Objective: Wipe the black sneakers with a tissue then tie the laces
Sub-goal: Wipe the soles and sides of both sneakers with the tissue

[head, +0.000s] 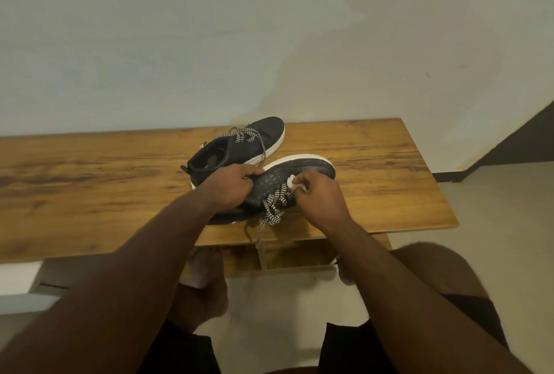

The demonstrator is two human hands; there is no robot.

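The left hand (pixel 232 186) grips the near black sneaker (pixel 295 177) tilted on the wooden desk (pixel 374 163), fingers curled round its side; the right hand (pixel 322 196) pinches a white tissue (pixel 293 181) against its upper; the second sneaker (pixel 239 145) sits just behind, laces (pixel 274 205) loose.

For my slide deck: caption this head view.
Left hand steadies near sneaker while right hand wipes it with tissue; laces untied.

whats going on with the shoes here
A person is wiping the near sneaker on a wooden table. The left hand grips its side while the right hand pinches a tissue against the upper. Its laces hang untied. The far sneaker lies behind, also untied.
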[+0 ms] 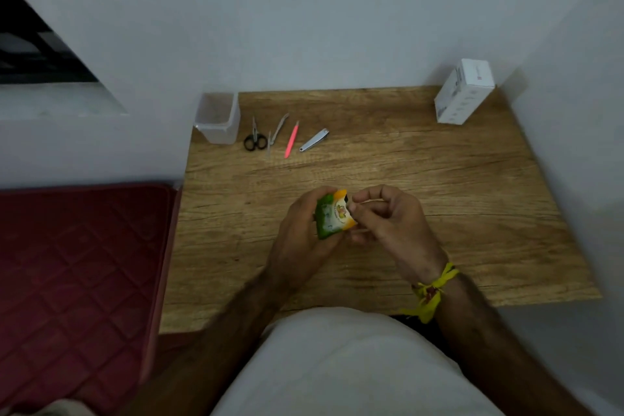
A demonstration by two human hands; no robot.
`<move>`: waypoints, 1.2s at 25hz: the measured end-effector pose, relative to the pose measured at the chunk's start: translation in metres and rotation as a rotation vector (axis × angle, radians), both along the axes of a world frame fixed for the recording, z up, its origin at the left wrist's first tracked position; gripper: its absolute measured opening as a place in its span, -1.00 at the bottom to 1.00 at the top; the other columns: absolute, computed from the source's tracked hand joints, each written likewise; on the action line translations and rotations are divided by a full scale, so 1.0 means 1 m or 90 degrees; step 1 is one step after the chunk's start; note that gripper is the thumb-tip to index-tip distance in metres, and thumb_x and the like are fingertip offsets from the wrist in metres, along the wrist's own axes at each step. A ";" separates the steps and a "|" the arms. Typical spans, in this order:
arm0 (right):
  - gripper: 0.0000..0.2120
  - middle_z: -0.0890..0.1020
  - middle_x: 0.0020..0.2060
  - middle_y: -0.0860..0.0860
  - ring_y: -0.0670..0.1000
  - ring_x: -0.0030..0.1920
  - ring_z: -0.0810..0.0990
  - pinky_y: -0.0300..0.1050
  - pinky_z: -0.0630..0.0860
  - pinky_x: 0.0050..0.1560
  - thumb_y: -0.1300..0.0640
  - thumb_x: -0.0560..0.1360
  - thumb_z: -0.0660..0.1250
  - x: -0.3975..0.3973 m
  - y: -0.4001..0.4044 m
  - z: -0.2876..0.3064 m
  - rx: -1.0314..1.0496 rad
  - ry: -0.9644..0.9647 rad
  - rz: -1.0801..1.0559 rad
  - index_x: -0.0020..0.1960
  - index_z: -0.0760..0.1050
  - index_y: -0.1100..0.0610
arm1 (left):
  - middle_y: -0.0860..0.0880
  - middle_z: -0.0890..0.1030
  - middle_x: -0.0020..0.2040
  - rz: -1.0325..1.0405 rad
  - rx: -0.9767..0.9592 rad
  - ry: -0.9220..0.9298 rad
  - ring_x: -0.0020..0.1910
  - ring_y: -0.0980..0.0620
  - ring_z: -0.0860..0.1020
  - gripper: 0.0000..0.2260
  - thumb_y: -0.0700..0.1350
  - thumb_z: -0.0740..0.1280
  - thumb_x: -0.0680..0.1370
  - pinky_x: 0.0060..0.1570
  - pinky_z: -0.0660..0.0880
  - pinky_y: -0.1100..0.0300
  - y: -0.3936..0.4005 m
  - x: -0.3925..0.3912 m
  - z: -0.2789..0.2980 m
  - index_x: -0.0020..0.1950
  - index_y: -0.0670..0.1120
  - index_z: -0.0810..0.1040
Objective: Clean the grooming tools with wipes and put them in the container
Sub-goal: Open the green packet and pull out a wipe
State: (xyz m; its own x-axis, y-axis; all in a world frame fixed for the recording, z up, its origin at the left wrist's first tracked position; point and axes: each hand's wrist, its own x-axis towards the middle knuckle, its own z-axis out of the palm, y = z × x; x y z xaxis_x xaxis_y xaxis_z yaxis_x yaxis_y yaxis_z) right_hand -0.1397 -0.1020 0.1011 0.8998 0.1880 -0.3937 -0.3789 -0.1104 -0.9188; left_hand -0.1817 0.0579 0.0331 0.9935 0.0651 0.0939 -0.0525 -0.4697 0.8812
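Head view: left hand (304,226) curled round one soft green-orange wipes pack (332,217), held above wood-grain table (439,196). Right hand (388,216) fingers pinch at pack's open edge. Far left: one clear plastic container (218,118); beside it four tools: black-handled scissors (255,138), steel nipper (277,132), pink stick (291,140), metal clipper (314,139). One white box (464,93).

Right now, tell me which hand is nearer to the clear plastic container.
Left. The left hand, holding the green wipes packet, sits below and right of the clear plastic container; the right hand, pinching the packet's opening, lies further right.
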 end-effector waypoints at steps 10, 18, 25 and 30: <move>-0.91 0.72 -0.18 0.20 0.02 -0.20 0.72 -0.18 0.65 -0.30 0.30 0.50 0.46 0.022 -0.009 0.005 0.043 0.001 -0.015 0.00 0.65 0.26 | 0.06 0.40 0.39 -0.083 0.096 -0.019 0.37 0.13 0.36 -0.39 -0.10 0.43 0.55 0.30 0.37 0.26 -0.017 0.027 0.009 0.54 0.03 0.26; -0.88 0.68 -0.33 0.10 0.01 -0.36 0.67 -0.14 0.62 -0.40 0.39 0.42 0.47 0.034 -0.010 -0.005 -0.015 -0.007 -0.072 -0.13 0.66 0.21 | 0.03 0.36 0.40 -0.105 0.116 -0.031 0.38 0.09 0.35 -0.36 -0.07 0.49 0.50 0.32 0.35 0.28 -0.020 0.023 0.007 0.50 -0.05 0.27; -0.84 0.68 -0.28 -0.08 -0.11 -0.22 0.68 -0.20 0.66 -0.23 0.33 0.41 0.45 0.046 -0.015 -0.012 -0.216 -0.213 0.039 -0.17 0.67 0.08 | 0.06 0.42 0.33 -0.094 0.082 -0.028 0.31 0.04 0.44 -0.44 -0.14 0.49 0.51 0.21 0.52 0.04 -0.020 0.028 0.004 0.44 0.04 0.32; -0.87 0.68 -0.23 -0.07 -0.10 -0.19 0.68 -0.24 0.65 -0.23 0.30 0.44 0.46 0.048 -0.015 -0.007 -0.230 -0.214 0.104 -0.09 0.66 0.11 | 0.00 0.44 0.33 -0.085 0.054 -0.040 0.30 -0.01 0.46 -0.45 -0.18 0.48 0.51 0.20 0.53 -0.02 -0.017 0.030 -0.002 0.44 -0.10 0.35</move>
State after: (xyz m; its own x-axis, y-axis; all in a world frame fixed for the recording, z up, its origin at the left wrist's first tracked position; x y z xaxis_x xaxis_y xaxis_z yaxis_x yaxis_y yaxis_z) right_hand -0.0918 -0.1174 0.0942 0.9580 0.2422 -0.1533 -0.0203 -0.4759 -0.8792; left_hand -0.1518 0.0406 0.0307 0.9849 -0.0772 0.1552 -0.1724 -0.5277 0.8318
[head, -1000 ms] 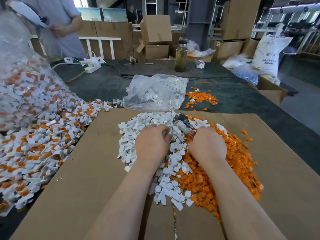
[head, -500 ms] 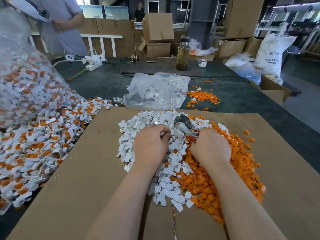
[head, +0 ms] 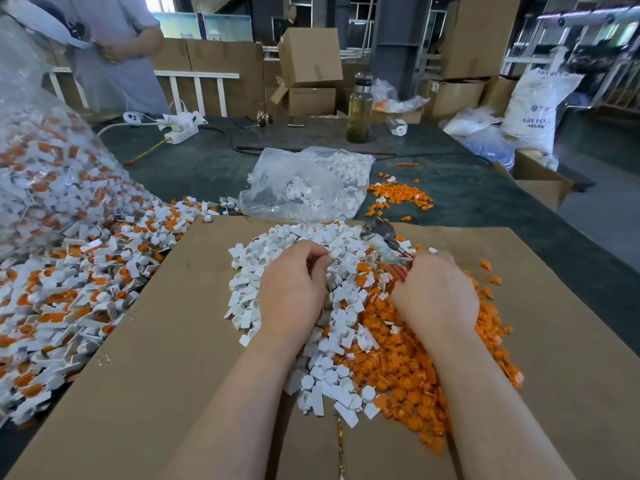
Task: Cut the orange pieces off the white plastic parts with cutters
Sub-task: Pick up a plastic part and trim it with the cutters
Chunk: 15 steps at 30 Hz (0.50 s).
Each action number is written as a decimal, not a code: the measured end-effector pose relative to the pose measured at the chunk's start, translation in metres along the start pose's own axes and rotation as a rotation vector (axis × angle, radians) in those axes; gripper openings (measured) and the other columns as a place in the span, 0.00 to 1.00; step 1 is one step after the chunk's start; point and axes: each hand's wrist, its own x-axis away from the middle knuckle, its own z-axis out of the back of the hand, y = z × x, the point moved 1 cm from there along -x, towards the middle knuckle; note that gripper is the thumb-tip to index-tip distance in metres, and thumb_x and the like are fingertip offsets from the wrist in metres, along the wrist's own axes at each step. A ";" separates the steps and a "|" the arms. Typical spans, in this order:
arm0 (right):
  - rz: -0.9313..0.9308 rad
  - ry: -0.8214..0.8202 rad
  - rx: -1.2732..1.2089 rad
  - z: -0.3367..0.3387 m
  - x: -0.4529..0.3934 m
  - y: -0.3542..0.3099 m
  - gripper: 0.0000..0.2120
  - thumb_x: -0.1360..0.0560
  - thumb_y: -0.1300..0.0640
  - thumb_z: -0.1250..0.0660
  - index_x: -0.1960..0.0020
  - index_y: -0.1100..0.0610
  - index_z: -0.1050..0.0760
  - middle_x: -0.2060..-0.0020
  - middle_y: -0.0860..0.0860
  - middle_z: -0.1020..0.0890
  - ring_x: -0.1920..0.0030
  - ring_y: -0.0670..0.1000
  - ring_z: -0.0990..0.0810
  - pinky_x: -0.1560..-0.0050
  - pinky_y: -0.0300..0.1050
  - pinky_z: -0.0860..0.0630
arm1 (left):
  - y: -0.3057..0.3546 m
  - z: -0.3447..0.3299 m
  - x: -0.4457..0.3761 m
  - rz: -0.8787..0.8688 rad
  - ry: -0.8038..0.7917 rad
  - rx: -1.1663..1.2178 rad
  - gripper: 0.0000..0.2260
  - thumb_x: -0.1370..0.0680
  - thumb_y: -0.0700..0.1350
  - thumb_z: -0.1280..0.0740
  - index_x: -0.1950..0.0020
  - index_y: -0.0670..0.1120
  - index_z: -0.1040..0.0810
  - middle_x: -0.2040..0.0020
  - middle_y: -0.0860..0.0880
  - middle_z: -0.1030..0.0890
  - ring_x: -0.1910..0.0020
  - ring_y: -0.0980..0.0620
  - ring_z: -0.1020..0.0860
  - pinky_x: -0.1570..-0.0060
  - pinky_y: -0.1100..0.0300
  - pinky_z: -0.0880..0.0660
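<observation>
My left hand (head: pixel 294 284) rests on a heap of cut white plastic parts (head: pixel 258 265), its fingers curled and pinching a small white part (head: pixel 334 253) at the fingertips. My right hand (head: pixel 438 292) grips the red handles of the cutters (head: pixel 382 241), whose dark jaws point up and left, just right of that part. Cut orange pieces (head: pixel 412 379) lie heaped under and below my right hand. Both heaps sit on a brown cardboard sheet (head: pixel 166 358). Uncut white-and-orange parts (head: pixel 76 289) spill from a clear bag (head: pixel 38 174) at the left.
A clear bag of white parts (head: pixel 304 185) and a small scatter of orange pieces (head: pixel 398 195) lie beyond the cardboard. A bottle (head: pixel 360 109) and a power strip (head: pixel 180 132) stand farther back. A person (head: pixel 117 53) stands at the far left; cardboard boxes (head: pixel 310 57) behind.
Both hands have shifted slightly on the pile. The cutters' jaws now sit a little farther right of my left fingertips.
</observation>
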 end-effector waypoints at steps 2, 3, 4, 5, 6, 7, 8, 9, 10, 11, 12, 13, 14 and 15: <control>-0.065 -0.030 0.022 -0.002 0.001 0.003 0.08 0.26 0.57 0.33 0.56 0.55 0.34 0.46 0.57 0.26 0.72 0.50 0.37 0.76 0.40 0.42 | 0.000 0.000 -0.001 0.043 0.009 0.028 0.02 0.21 0.49 0.32 0.51 0.54 0.19 0.57 0.60 0.19 0.58 0.61 0.23 0.61 0.69 0.30; -0.079 -0.054 0.028 -0.002 0.001 0.005 0.08 0.26 0.57 0.33 0.55 0.55 0.33 0.47 0.57 0.26 0.72 0.50 0.38 0.76 0.41 0.41 | -0.001 0.000 -0.001 0.060 0.012 0.047 0.02 0.21 0.49 0.32 0.51 0.54 0.19 0.57 0.60 0.19 0.59 0.62 0.23 0.61 0.72 0.32; -0.082 -0.074 0.034 -0.004 0.000 0.005 0.07 0.25 0.56 0.33 0.54 0.56 0.31 0.49 0.56 0.26 0.71 0.51 0.36 0.76 0.42 0.39 | -0.001 0.000 -0.001 0.072 0.015 0.065 0.02 0.21 0.49 0.31 0.51 0.54 0.19 0.57 0.60 0.19 0.58 0.63 0.23 0.61 0.73 0.33; -0.074 -0.093 0.042 -0.005 0.000 0.005 0.07 0.25 0.56 0.33 0.52 0.57 0.29 0.52 0.55 0.27 0.69 0.52 0.33 0.74 0.42 0.36 | -0.001 0.000 -0.001 0.079 0.019 0.082 0.02 0.21 0.49 0.31 0.50 0.54 0.19 0.57 0.60 0.19 0.58 0.63 0.23 0.61 0.72 0.32; -0.062 -0.109 0.041 -0.006 0.000 0.004 0.08 0.25 0.55 0.33 0.50 0.58 0.27 0.55 0.54 0.28 0.66 0.53 0.31 0.73 0.43 0.34 | -0.001 0.000 -0.001 0.085 0.022 0.096 0.02 0.21 0.49 0.31 0.50 0.54 0.19 0.56 0.59 0.19 0.57 0.63 0.23 0.60 0.71 0.31; -0.046 -0.122 0.030 -0.006 0.001 0.002 0.09 0.25 0.54 0.33 0.49 0.58 0.27 0.57 0.53 0.29 0.65 0.54 0.29 0.71 0.44 0.31 | -0.001 0.001 -0.001 0.092 0.021 0.109 0.03 0.21 0.49 0.31 0.49 0.54 0.19 0.56 0.59 0.19 0.57 0.62 0.22 0.59 0.69 0.30; -0.031 -0.126 0.015 -0.006 0.001 0.001 0.09 0.25 0.53 0.33 0.49 0.58 0.26 0.58 0.53 0.28 0.63 0.55 0.27 0.69 0.45 0.28 | 0.000 0.001 0.000 0.098 0.016 0.123 0.04 0.21 0.48 0.31 0.48 0.55 0.20 0.56 0.60 0.19 0.57 0.62 0.22 0.58 0.67 0.29; -0.020 -0.124 0.004 -0.006 0.001 0.000 0.10 0.25 0.53 0.33 0.49 0.58 0.26 0.57 0.53 0.26 0.61 0.55 0.24 0.67 0.46 0.26 | 0.000 0.001 0.000 0.105 0.010 0.139 0.04 0.21 0.48 0.31 0.47 0.55 0.20 0.55 0.60 0.19 0.57 0.62 0.22 0.58 0.66 0.28; -0.012 -0.116 -0.002 -0.006 0.001 -0.001 0.11 0.25 0.52 0.33 0.48 0.58 0.26 0.56 0.54 0.25 0.59 0.56 0.23 0.67 0.45 0.27 | 0.001 0.001 0.000 0.112 0.005 0.159 0.05 0.21 0.48 0.31 0.47 0.55 0.20 0.55 0.60 0.20 0.57 0.62 0.22 0.57 0.64 0.27; -0.003 -0.103 -0.007 -0.007 0.000 -0.002 0.12 0.25 0.51 0.32 0.47 0.58 0.26 0.56 0.53 0.24 0.59 0.56 0.23 0.68 0.44 0.29 | 0.001 0.001 0.000 0.122 0.001 0.183 0.05 0.22 0.48 0.31 0.46 0.56 0.20 0.55 0.60 0.20 0.58 0.61 0.22 0.57 0.62 0.26; 0.005 -0.084 -0.023 -0.007 -0.001 -0.002 0.12 0.25 0.51 0.32 0.47 0.57 0.27 0.57 0.52 0.25 0.61 0.55 0.25 0.70 0.43 0.32 | 0.002 0.001 0.000 0.133 -0.002 0.209 0.06 0.22 0.48 0.30 0.46 0.56 0.20 0.56 0.59 0.20 0.59 0.60 0.22 0.58 0.62 0.26; 0.011 -0.059 -0.054 -0.008 -0.002 -0.001 0.11 0.25 0.50 0.33 0.47 0.56 0.28 0.59 0.51 0.26 0.63 0.54 0.27 0.72 0.42 0.36 | 0.002 0.001 0.000 0.143 -0.002 0.233 0.06 0.22 0.47 0.30 0.46 0.56 0.20 0.56 0.59 0.20 0.61 0.60 0.22 0.59 0.62 0.27; 0.017 -0.035 -0.097 -0.008 -0.003 -0.001 0.10 0.24 0.50 0.34 0.49 0.55 0.28 0.62 0.49 0.27 0.65 0.52 0.28 0.73 0.41 0.38 | 0.002 0.001 0.000 0.152 -0.001 0.253 0.07 0.23 0.48 0.29 0.46 0.56 0.20 0.57 0.59 0.20 0.62 0.60 0.21 0.61 0.62 0.27; 0.030 -0.014 -0.146 -0.009 -0.005 0.000 0.08 0.24 0.49 0.35 0.50 0.53 0.29 0.65 0.47 0.28 0.68 0.50 0.30 0.73 0.40 0.40 | 0.003 0.001 0.000 0.160 -0.002 0.271 0.07 0.23 0.48 0.29 0.46 0.56 0.19 0.57 0.59 0.19 0.63 0.60 0.21 0.61 0.62 0.27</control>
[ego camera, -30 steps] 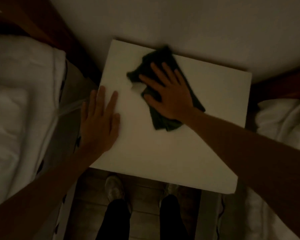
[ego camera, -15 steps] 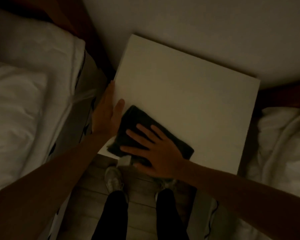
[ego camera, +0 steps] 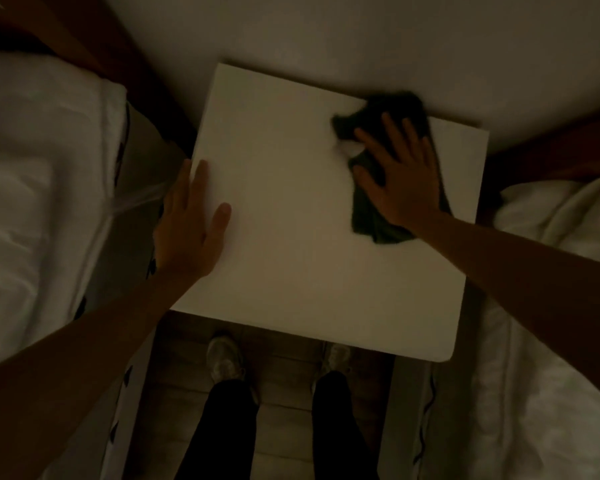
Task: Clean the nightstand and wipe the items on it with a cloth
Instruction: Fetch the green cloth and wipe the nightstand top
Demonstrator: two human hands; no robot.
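The room is dim. A white nightstand (ego camera: 291,271) fills the middle of the frame, its square top seen from above and its far edge against a pale wall (ego camera: 361,36) at the top. The right hand (ego camera: 400,181) lies flat in the upper right part of the top, fingers straight and spread, pressing down on a dark cloth (ego camera: 371,220); nothing is curled round the fabric. The cloth is crumpled and blurred, reaching from the nightstand's far edge near the wall down past the heel of the hand, with a small pale patch showing between thumb and forefinger. The left hand (ego camera: 187,226) rests open on the left edge of the nightstand, fingers straight and close together, thumb out on the surface, holding nothing. White bedding (ego camera: 32,202) fills the left side of the frame, and more white bedding (ego camera: 551,306) lies at the right. At the bottom centre, two legs in dark trousers (ego camera: 222,427) end in pale shoes (ego camera: 224,358) on a wooden floor (ego camera: 284,375), just below the nightstand's near edge.
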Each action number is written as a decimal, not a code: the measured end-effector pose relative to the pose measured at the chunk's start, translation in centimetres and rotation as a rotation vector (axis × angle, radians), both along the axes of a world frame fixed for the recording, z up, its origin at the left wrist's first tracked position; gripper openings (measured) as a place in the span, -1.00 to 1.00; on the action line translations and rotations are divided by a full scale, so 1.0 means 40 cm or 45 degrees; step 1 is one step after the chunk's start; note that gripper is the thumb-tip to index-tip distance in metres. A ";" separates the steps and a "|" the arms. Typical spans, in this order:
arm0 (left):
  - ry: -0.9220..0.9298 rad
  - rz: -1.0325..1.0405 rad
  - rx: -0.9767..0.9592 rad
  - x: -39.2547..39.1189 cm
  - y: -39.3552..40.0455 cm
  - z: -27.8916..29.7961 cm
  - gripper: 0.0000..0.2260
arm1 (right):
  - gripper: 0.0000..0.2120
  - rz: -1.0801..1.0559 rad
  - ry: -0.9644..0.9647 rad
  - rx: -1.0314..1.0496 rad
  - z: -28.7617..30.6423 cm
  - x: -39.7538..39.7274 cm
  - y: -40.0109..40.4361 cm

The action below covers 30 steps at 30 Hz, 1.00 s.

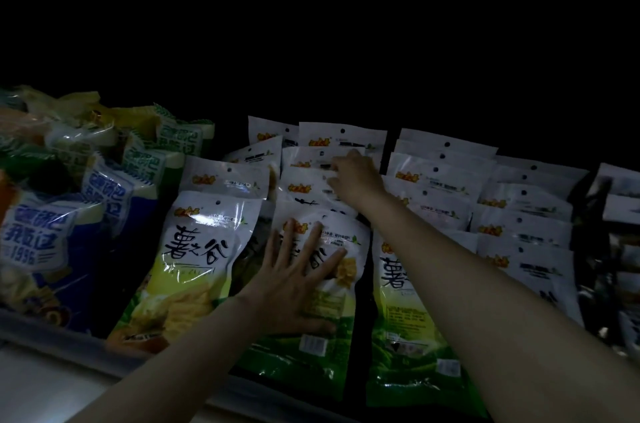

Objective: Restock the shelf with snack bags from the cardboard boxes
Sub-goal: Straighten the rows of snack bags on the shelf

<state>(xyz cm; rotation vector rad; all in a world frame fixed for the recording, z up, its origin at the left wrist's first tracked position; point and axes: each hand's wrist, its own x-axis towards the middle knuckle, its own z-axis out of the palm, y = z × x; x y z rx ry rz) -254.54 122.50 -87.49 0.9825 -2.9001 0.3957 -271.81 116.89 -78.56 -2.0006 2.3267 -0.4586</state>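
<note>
Head view of a dim shelf [45,384] stocked with overlapping rows of white-and-green snack bags. The left hand [294,280] lay flat, fingers straight and spread, pressing on the front bag of the middle row [322,346]; it grasped nothing. The right hand [353,180] reached deeper along the same row, its fingers resting at the top edges of the rear bags [311,159]; whether it pinched one of them or merely touched could not be told in the low light. To the left stood a further row of the same bags [194,249], and beyond it a heap of blue-and-white snack packs [38,239]; to the right, more rows of white bags [519,214] receded into darkness. No cardboard box was in view.

Risk, as judged: the bags are slick and lean on one another, so lifting the left palm early could let the middle row slide forward over the shelf lip. A careless tug by the right hand could pull neighbouring bags askew.
</note>
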 end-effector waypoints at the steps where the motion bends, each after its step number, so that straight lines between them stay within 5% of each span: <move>1: -0.001 0.021 0.020 -0.003 -0.002 0.003 -0.10 | -0.68 -0.055 -0.005 0.007 -0.002 -0.010 -0.004; 8: 0.359 0.064 0.134 -0.010 -0.040 0.015 -0.32 | -0.76 -0.261 -0.562 -0.348 0.006 -0.095 -0.008; 12: 0.386 0.174 0.270 -0.043 -0.086 0.042 -0.28 | -0.56 -0.246 -0.719 -0.262 0.006 -0.088 -0.017; 20: 0.283 0.231 0.129 -0.075 -0.105 0.040 -0.21 | -0.59 -0.295 0.125 -0.172 0.006 -0.101 0.007; 25: 0.302 0.230 -0.052 -0.082 -0.114 0.014 -0.37 | -0.62 -0.241 0.349 -0.185 0.003 -0.119 0.002; 30: 0.344 0.271 -0.058 -0.080 -0.104 0.025 -0.30 | -0.79 -0.271 0.423 -0.204 0.004 -0.139 -0.010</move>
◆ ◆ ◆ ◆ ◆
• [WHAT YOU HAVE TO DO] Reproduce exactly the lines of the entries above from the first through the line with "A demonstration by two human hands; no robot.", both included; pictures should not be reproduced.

• [ANSWER TO THIS PROBLEM]
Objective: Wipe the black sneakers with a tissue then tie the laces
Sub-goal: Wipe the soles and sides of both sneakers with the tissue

[head, +0.000s] 

The demonstrator is two human hands; there is no robot.

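The left hand (pixel 232 186) grips the near black sneaker (pixel 295 177) tilted on the wooden desk (pixel 374 163), fingers curled round its side; the right hand (pixel 322 196) pinches a white tissue (pixel 293 181) against its upper; the second sneaker (pixel 239 145) sits just behind, laces (pixel 274 205) loose.

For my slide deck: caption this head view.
Left hand steadies near sneaker while right hand wipes it with tissue; laces untied.

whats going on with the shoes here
A person is wiping the near sneaker on a wooden table. The left hand grips its side while the right hand pinches a tissue against the upper. Its laces hang untied. The far sneaker lies behind, also untied.
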[+0 ms] 
A demonstration by two human hands; no robot.

Work on the exercise is now concluded.